Ecco una brevissima rassegna dei preoccupati per la democrazia. Silvio Berlusconi lo ritiene “un taglio demagogico, che limita la rappresentanza, riduce la libertà e la democrazia” ed ora è tormentato e sta riflettendo su cosa deve dire ai suoi elettori. A differenza di Salvini e Meloni che hanno confermato, come peraltro i 5 Stelle, promotori della legge, di essere coerenti e votare Sì.
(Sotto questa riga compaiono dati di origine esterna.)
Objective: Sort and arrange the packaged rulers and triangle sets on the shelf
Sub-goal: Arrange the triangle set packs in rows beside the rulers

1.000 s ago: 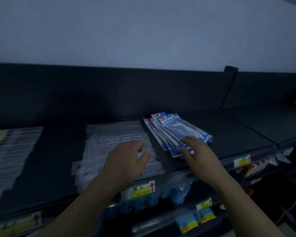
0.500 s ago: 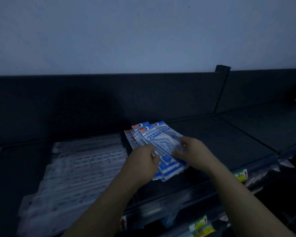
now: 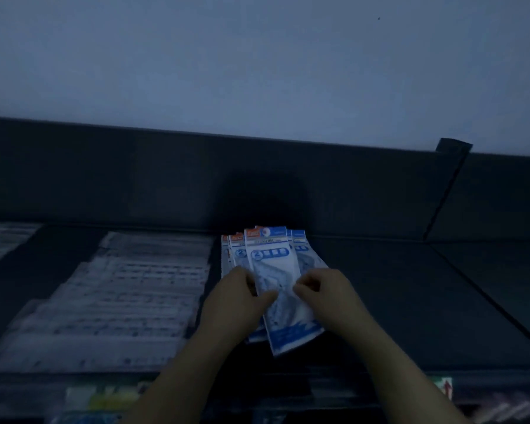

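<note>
A stack of blue-and-white triangle set packs lies on the dark shelf, standing nearly straight toward the back wall. My left hand grips the stack's left edge, thumb on the top pack. On the right edge my right hand pinches the same stack. The packs' lower halves are partly hidden by my fingers. To the left, a wide spread of clear packaged rulers lies flat on the shelf, blurred.
The shelf's dark back panel rises behind the packs. A divider seam runs diagonally on the right. Price labels sit along the front edge. More ruler packs lie far left.
The stack has swung from a leftward slant to nearly upright. Both hands closed on its sides. The camera has shifted, so the shelf's front edge sits lower.
</note>
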The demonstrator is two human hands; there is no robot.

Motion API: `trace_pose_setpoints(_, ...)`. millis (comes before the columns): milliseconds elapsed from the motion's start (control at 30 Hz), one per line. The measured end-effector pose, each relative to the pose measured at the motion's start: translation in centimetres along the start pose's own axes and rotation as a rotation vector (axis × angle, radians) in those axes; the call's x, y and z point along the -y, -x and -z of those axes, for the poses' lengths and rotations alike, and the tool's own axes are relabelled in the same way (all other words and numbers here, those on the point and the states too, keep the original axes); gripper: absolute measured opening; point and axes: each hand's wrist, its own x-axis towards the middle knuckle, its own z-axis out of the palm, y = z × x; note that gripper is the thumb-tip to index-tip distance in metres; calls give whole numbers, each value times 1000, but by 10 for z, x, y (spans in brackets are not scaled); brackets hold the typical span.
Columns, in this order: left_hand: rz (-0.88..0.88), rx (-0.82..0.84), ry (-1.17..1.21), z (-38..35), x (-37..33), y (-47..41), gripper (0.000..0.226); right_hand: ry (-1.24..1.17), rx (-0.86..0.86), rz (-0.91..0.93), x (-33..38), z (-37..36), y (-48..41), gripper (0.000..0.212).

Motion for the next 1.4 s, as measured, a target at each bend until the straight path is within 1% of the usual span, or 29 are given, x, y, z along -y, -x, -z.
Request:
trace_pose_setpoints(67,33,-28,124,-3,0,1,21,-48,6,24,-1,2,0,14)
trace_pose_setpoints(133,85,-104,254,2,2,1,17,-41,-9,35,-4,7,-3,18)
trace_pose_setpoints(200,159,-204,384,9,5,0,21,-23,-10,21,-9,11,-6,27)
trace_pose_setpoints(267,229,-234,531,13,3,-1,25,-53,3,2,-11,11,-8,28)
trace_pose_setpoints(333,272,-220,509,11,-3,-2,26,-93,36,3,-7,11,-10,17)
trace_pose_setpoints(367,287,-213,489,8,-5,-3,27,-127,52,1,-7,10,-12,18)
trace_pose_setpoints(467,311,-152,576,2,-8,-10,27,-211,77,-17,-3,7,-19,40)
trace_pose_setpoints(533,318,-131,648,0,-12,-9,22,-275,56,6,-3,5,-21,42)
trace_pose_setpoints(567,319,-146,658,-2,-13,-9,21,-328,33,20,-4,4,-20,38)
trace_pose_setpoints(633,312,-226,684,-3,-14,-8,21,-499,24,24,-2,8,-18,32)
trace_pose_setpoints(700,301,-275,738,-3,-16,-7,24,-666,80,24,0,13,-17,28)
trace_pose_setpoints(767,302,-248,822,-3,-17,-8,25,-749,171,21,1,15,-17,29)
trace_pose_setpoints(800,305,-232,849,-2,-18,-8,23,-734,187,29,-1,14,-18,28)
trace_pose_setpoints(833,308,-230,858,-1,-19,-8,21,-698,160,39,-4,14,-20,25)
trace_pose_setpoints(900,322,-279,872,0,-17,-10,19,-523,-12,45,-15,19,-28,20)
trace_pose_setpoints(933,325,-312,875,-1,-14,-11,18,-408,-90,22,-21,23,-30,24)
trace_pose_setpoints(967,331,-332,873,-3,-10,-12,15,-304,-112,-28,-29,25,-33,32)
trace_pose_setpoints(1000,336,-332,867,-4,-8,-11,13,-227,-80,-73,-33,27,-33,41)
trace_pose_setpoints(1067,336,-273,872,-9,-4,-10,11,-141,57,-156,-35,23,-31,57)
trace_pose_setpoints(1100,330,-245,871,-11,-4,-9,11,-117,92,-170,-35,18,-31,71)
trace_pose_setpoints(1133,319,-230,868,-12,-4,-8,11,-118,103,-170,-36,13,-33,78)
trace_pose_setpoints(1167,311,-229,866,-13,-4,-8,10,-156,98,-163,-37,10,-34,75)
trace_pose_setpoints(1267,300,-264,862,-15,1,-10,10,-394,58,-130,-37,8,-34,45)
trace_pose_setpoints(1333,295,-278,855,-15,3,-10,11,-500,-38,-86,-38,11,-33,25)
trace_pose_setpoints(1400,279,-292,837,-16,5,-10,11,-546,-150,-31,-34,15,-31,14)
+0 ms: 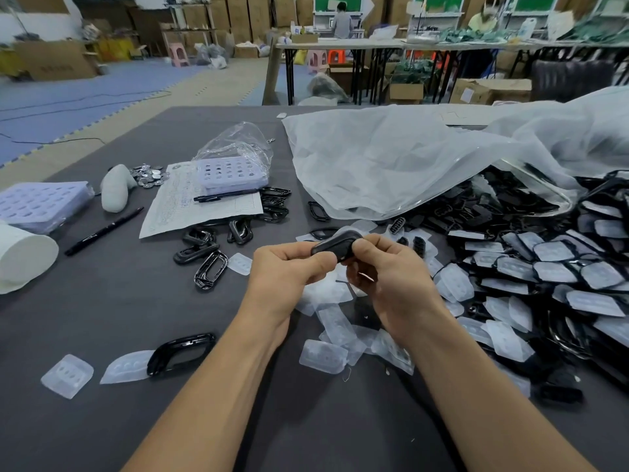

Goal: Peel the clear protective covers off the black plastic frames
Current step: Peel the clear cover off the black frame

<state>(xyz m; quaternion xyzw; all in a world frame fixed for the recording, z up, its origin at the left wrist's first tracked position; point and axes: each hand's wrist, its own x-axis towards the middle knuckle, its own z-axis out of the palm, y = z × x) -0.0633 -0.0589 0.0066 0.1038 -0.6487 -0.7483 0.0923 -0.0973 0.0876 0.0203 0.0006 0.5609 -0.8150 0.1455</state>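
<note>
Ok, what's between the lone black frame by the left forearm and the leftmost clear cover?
In the head view, another clear cover, its right end against the black frame; bare table separates it from the leftmost cover.

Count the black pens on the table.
2. One pen lies on the bare table beside the paper sheet; the other pen lies on that sheet. More may be hidden.
</note>
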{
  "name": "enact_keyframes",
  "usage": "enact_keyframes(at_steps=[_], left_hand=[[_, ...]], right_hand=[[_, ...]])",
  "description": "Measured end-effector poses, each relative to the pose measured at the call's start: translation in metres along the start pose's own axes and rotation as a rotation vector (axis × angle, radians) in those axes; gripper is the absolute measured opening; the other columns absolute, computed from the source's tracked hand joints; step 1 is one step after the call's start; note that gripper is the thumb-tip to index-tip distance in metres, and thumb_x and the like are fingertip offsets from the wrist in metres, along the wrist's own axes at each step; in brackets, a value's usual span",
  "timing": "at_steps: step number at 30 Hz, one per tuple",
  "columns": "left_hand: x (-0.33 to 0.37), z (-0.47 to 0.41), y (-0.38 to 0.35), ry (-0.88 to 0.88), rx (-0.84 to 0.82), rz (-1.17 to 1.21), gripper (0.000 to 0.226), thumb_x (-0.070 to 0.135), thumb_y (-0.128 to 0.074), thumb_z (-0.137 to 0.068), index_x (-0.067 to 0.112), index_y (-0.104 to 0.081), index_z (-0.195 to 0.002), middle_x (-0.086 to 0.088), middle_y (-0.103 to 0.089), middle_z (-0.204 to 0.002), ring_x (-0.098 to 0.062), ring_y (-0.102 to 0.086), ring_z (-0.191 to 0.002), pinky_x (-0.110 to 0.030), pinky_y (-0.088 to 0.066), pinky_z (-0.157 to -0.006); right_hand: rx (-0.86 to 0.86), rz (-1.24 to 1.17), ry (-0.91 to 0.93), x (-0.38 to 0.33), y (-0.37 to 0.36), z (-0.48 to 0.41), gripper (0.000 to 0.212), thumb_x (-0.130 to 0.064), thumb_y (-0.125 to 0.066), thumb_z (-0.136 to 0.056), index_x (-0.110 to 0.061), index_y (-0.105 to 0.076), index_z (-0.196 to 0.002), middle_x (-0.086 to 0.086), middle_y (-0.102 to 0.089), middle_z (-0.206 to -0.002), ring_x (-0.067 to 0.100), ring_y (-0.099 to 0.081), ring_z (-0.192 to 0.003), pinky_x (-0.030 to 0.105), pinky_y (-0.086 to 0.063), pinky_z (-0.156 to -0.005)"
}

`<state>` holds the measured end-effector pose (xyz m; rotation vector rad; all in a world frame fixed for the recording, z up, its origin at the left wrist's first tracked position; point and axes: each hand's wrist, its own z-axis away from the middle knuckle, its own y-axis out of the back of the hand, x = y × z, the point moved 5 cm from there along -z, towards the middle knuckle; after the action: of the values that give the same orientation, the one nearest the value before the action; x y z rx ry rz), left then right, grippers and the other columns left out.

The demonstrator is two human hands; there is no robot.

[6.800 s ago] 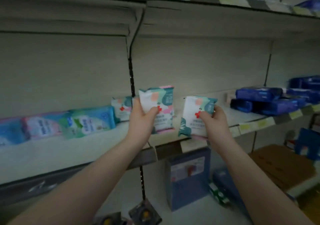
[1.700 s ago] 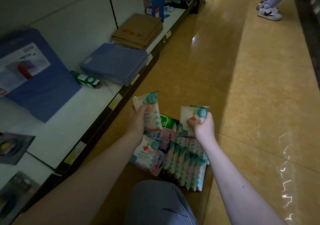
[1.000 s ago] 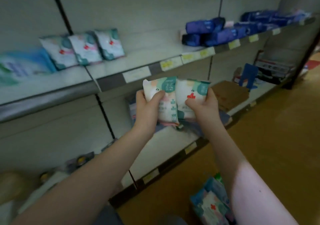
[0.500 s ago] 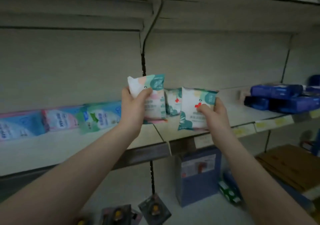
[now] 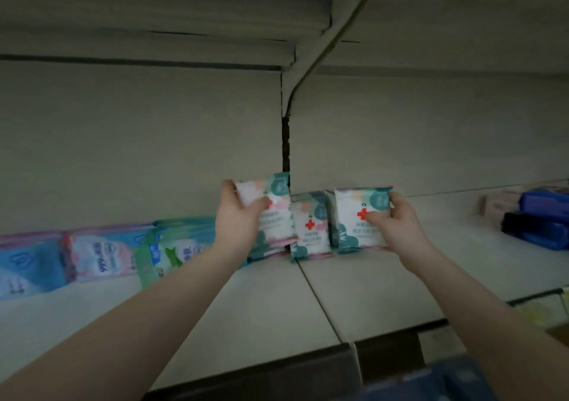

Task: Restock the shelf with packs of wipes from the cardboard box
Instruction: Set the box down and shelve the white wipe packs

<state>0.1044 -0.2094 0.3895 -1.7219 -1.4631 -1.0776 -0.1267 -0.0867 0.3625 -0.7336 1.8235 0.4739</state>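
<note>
- At the far left, a row of soft packs leans along the back of the shelf (image 5: 369, 289). First comes a blue pack (image 5: 27, 265), then a pink-and-blue pack (image 5: 101, 255), then a green pack (image 5: 175, 252).
- The left hand (image 5: 240, 218) reaches in over the shelf, just right of the green pack. Its grip is closed round a left pack of wipes (image 5: 272, 212), with the thumb across the front and the fingers behind. The pack is upright, near the back wall and raised above the shelf floor.
- In the middle, a standing pack (image 5: 311, 228) of the same design rests on the shelf at the back. It sits between the two held packs, just beside each.
- The right hand (image 5: 397, 222) has its grip closed on a right pack of wipes (image 5: 358, 218), with the thumb on the front by the red cross. This pack is upright and low. I cannot tell whether its bottom edge touches the shelf.
- At the far right, dark blue packs (image 5: 538, 222) lie well apart from the wipes.
- The cardboard box is out of view.
- The step in hand looks like placing: both packs are at the back row, not yet released.
- The next move likely calls for lowering each pack beside the standing one. Each grip should open only once its pack stands upright, and the middle pack must not be knocked over.
</note>
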Motion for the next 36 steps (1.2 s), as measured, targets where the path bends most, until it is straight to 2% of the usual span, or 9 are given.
enact_keyframes(at_steps=[4,8,13,15,18,22,26,29,36], left_hand=[[-0.011,-0.013,-0.012,-0.124,-0.121,-0.367,0.042,0.021,-0.068,-0.08,0.026,-0.037,-0.108,-0.006,-0.051,-0.071,-0.026,-0.051,-0.056,-0.042,-0.047,-0.053],[-0.02,-0.02,-0.018,-0.165,-0.171,-0.482,0.034,0.022,-0.068,-0.082,0.021,-0.039,-0.1,0.002,-0.054,-0.072,-0.02,-0.051,-0.058,-0.031,-0.039,-0.048],[-0.026,-0.02,-0.017,-0.224,-0.22,-0.72,0.032,0.023,-0.065,-0.083,0.017,-0.036,-0.097,0.0,-0.05,-0.068,-0.026,-0.05,-0.067,-0.03,-0.032,-0.049],[-0.029,-0.023,-0.012,-0.18,-0.225,-0.773,0.034,0.025,-0.065,-0.082,0.016,-0.037,-0.098,0.001,-0.046,-0.064,-0.027,-0.048,-0.07,-0.03,-0.031,-0.051],[-0.033,-0.027,-0.005,-0.22,-0.177,-0.995,0.036,0.034,-0.063,-0.082,0.016,-0.042,-0.105,-0.003,-0.055,-0.085,-0.029,-0.049,-0.097,-0.035,-0.035,-0.079],[-0.038,-0.028,-0.004,-0.271,-0.091,-1.138,0.041,0.043,-0.062,-0.082,0.019,-0.047,-0.112,-0.005,-0.051,-0.114,-0.028,-0.043,-0.11,-0.038,-0.031,-0.089],[-0.041,-0.027,-0.006,-0.401,-0.04,-1.187,0.046,0.05,-0.062,-0.081,0.026,-0.05,-0.118,-0.004,-0.046,-0.116,-0.026,-0.042,-0.109,-0.037,-0.029,-0.086],[-0.04,-0.027,-0.007,-0.439,-0.027,-1.219,0.047,0.051,-0.062,-0.08,0.028,-0.053,-0.119,-0.004,-0.046,-0.117,-0.026,-0.043,-0.109,-0.037,-0.027,-0.085],[-0.033,-0.025,-0.018,-0.594,0.021,-1.446,0.061,0.048,-0.08,-0.061,0.01,-0.059,-0.104,-0.016,-0.054,-0.099,-0.03,-0.053,-0.085,-0.039,-0.039,-0.074]], right_hand=[[-0.058,0.06,-0.106,0.017,0.012,-0.03,0.038,0.01,-0.063,-0.081,-0.006,-0.051,-0.113,0.014,-0.065,-0.096,0.017,-0.066,-0.064,0.021,-0.056,-0.051],[-0.189,0.151,-0.18,0.029,0.01,-0.043,0.039,0.01,-0.062,-0.082,-0.01,-0.051,-0.114,0.005,-0.066,-0.087,0.016,-0.066,-0.067,0.024,-0.056,-0.055],[-0.173,0.238,-0.137,0.04,0.007,-0.053,0.037,0.006,-0.067,-0.079,-0.002,-0.055,-0.113,0.013,-0.066,-0.104,0.021,-0.065,-0.079,0.024,-0.057,-0.064],[-0.097,0.347,-0.087,0.042,0.01,-0.058,0.038,0.002,-0.073,-0.075,-0.002,-0.059,-0.11,0.015,-0.067,-0.108,0.027,-0.066,-0.088,0.031,-0.057,-0.077],[0.001,0.536,-0.03,0.044,0.011,-0.062,0.045,-0.007,-0.078,-0.072,-0.001,-0.059,-0.112,0.016,-0.066,-0.112,0.033,-0.062,-0.102,0.044,-0.049,-0.093],[0.051,0.701,0.033,0.048,0.008,-0.063,0.045,-0.012,-0.074,-0.076,-0.001,-0.056,-0.116,0.017,-0.063,-0.115,0.034,-0.059,-0.104,0.035,-0.046,-0.087],[0.098,0.8,0.101,0.047,0.006,-0.059,0.049,-0.014,-0.072,-0.077,0.0,-0.053,-0.12,0.021,-0.06,-0.113,0.034,-0.06,-0.098,0.032,-0.046,-0.083],[0.09,0.751,0.074,0.043,0.005,-0.053,0.07,-0.009,-0.071,-0.076,-0.002,-0.035,-0.136,0.021,-0.058,-0.118,0.035,-0.058,-0.103,0.035,-0.046,-0.085],[0.017,0.851,0.091,0.028,0.005,-0.032,0.093,-0.018,-0.075,-0.074,-0.007,-0.017,-0.146,0.024,-0.043,-0.132,0.038,-0.042,-0.122,0.038,-0.037,-0.101]])
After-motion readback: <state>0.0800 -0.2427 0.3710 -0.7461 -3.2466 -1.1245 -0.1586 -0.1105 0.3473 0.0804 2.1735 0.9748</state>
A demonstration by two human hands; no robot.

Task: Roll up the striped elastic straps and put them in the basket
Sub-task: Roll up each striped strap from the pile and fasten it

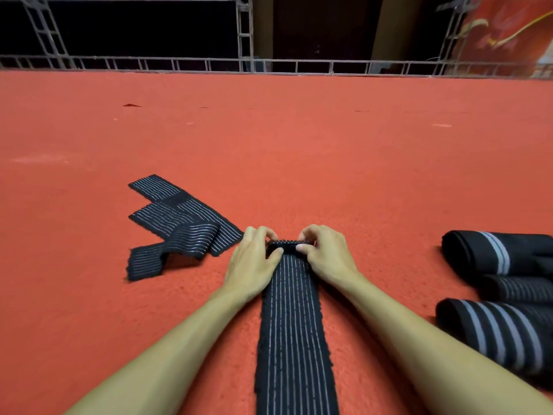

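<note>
A long black elastic strap with thin white stripes (291, 330) lies flat on the red carpet and runs from the bottom edge up to my hands. Its far end is curled into a small roll (288, 246). My left hand (254, 262) pinches the roll's left end with thumb and fingers. My right hand (324, 256) pinches the right end the same way. A second striped strap (182, 223) lies loosely folded on the carpet to the left of my hands. No basket is in view.
Several rolled black items with broader grey stripes (505, 298) lie at the right edge. The red carpet (299, 139) stretches far ahead to a low metal truss rail (269, 65). A red banner (508, 34) hangs at the back right.
</note>
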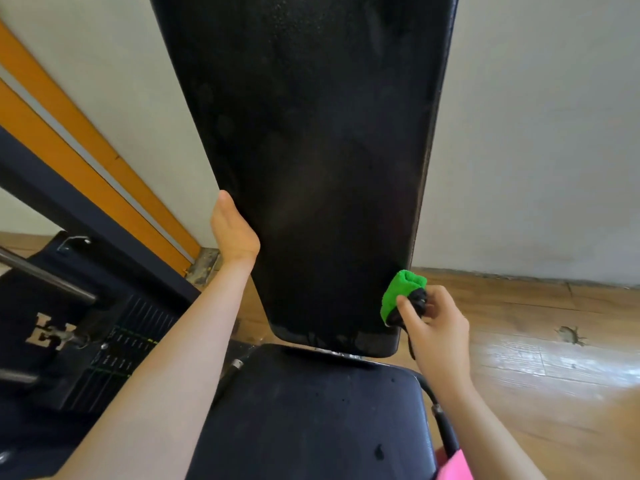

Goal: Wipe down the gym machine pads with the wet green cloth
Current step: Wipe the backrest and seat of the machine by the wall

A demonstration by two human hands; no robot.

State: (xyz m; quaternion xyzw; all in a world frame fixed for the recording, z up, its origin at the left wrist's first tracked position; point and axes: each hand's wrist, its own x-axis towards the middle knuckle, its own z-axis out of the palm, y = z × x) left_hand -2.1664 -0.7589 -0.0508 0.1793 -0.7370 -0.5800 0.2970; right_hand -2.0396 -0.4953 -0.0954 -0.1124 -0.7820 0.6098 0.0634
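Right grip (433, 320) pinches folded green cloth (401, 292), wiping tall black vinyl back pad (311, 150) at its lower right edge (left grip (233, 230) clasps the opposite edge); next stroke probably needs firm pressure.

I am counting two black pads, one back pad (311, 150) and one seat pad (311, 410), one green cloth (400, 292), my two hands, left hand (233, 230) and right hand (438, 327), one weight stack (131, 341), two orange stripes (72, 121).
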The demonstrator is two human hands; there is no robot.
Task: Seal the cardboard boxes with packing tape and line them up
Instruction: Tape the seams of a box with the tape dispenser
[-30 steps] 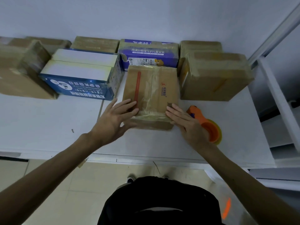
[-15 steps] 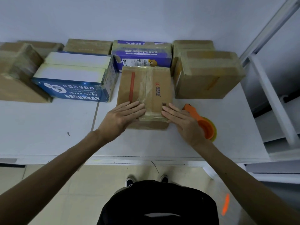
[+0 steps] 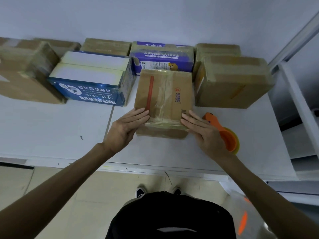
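The left hand (image 3: 124, 128) and right hand (image 3: 205, 133) stay flat, fingers straight, pressing the taped box's (image 3: 172, 94) near corners. The box has barely shifted, and the tape dispenser (image 3: 227, 138) is unmoved.

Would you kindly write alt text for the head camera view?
A person's left hand and right hand press flat on the near end of a taped cardboard box on a table. Other boxes line the wall; an orange tape dispenser lies beside the right hand.
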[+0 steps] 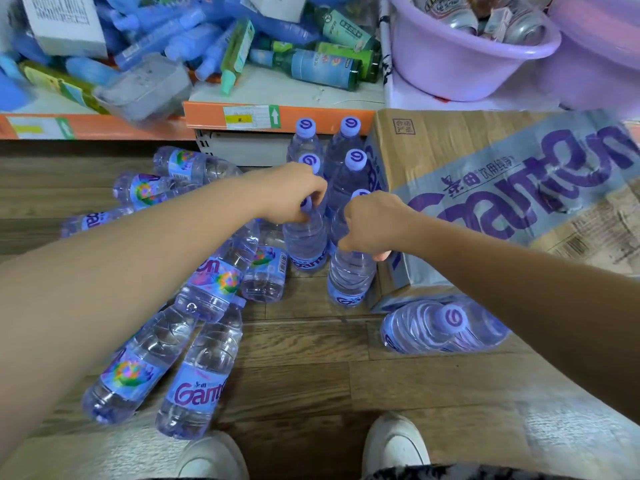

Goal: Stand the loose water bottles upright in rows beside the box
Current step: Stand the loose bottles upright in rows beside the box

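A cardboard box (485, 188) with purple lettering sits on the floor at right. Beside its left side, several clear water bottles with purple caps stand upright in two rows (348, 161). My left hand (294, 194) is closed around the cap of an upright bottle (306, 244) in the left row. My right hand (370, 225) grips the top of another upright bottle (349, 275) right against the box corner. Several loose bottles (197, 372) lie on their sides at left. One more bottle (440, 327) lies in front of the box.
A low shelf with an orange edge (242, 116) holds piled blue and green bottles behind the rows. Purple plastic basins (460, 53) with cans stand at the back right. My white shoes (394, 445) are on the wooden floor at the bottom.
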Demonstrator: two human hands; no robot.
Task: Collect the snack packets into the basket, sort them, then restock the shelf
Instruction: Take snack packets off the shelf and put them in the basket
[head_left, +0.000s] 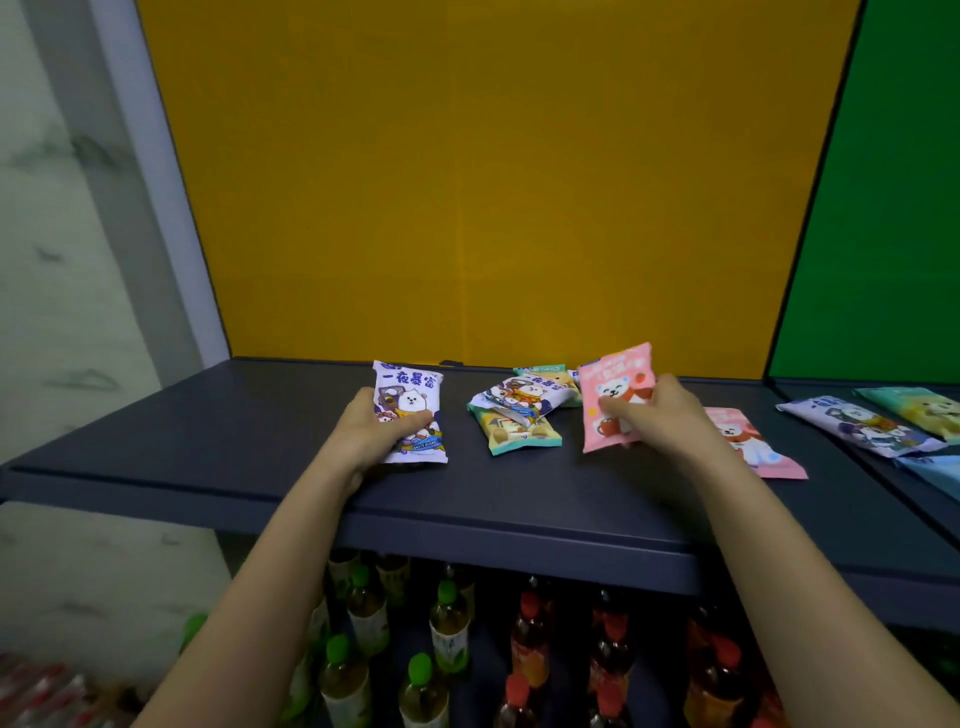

Matteo Orfini, ex presidente del Pd, partito che sta al governo. “Ci fu garantito (da chi? N.d.r.) che il taglio sarebbe stato preceduto da una nuova legge elettorale proporzionale e accompagnato da modifiche costituzionali (così, per allungare i tempi, avremmo fatto altre decine di referendum, n.d.r.) che garantissero che quel taglio non sfasciasse l’impianto costituzionale…si tratta di distruggere la nostra democrazia”. Addirittura! Gianni Cuperlo, anche lui “colonna” del Pd. Un Parlamento ridotto nelle dimensioni finirebbe “con l’essere “nominato” da un gruppo di capi corrente e partito”. Ma questo dove sta? Perché, ora, come vengono scelti i candidati? Poi è intervenuto il segretario del Pd, Nicola Zingaretti con una intervista, inutile e fumosa: “Ci vuole una nuova legge elettorale (ma a chi lo dice? Chi la deve fare? Noi cittadini riuniti nella proloco? N.d.r) per scongiurare rischi di distorsioni nella rappresentanza e tutelare adeguatamente i territori, il pluralismo e le minoranze”. Possibile che non ci sia nessuno, nell’esercito di stipendiati dallo Stato a disposizione del Pd, con un minimo almeno di buon gusto per suggerire a Zingaretti che non è dignitoso dire che il taglio dei parlamentari non consente di “tutelare adeguatamente i territori” nel quarto anniversario del terremoto nelle Marche e in Umbria, dove ancora migliaia di persone aspettano gli aiuti da quelli che “tutelano i territori”. Vergogna.

Chiudiamo con il pensiero, un autentico delirio logico, di Romano Prodi, ex presidente dell’Iri, ex presidente del Consiglio: “Pur riconoscendo che, dal punto di vista funzionale, il numero dei parlamentari sia eccessivo, penso che sarebbe più utile al Paese un voto negativo, per evitare che si pensi che la diminuzione del numero dei parlamentari costituisca una riforma così importante per cui non si debba seguire altre ben più decisive”. Ma che c’entra? Così non si comincia mai? Queste sconclusionate motivazioni, così come tante altre, dovrebbero ottenere l’effetto di compattare ancora di più il Sì che, come dicono i sondaggi, ha già una schiacciante maggioranza. Semmai c’è da porsi una domanda: si poteva fare meglio? Certamente. Per esempio dimezzare i compensi (massimo 5.000 euro) e assegnarli comunque proporzionalmente alle presenze e alla partecipazione ai lavori parlamentari. È inconcepibile (un’altra indecenza di cui non si vergogna nessuno) che si diano 15 mila euro mensili a chi si assenta per il 98% delle riunioni. Capite? In pratica c’è qualcuno che non ci va mai. E viene strapagato. Una colossale, clamorosa truffa nei confronti dello Stato. Questo, però, non suscita né tormenti né riflessioni. Solo l’inutile, e purtroppo innocua, indignazione dei cittadini.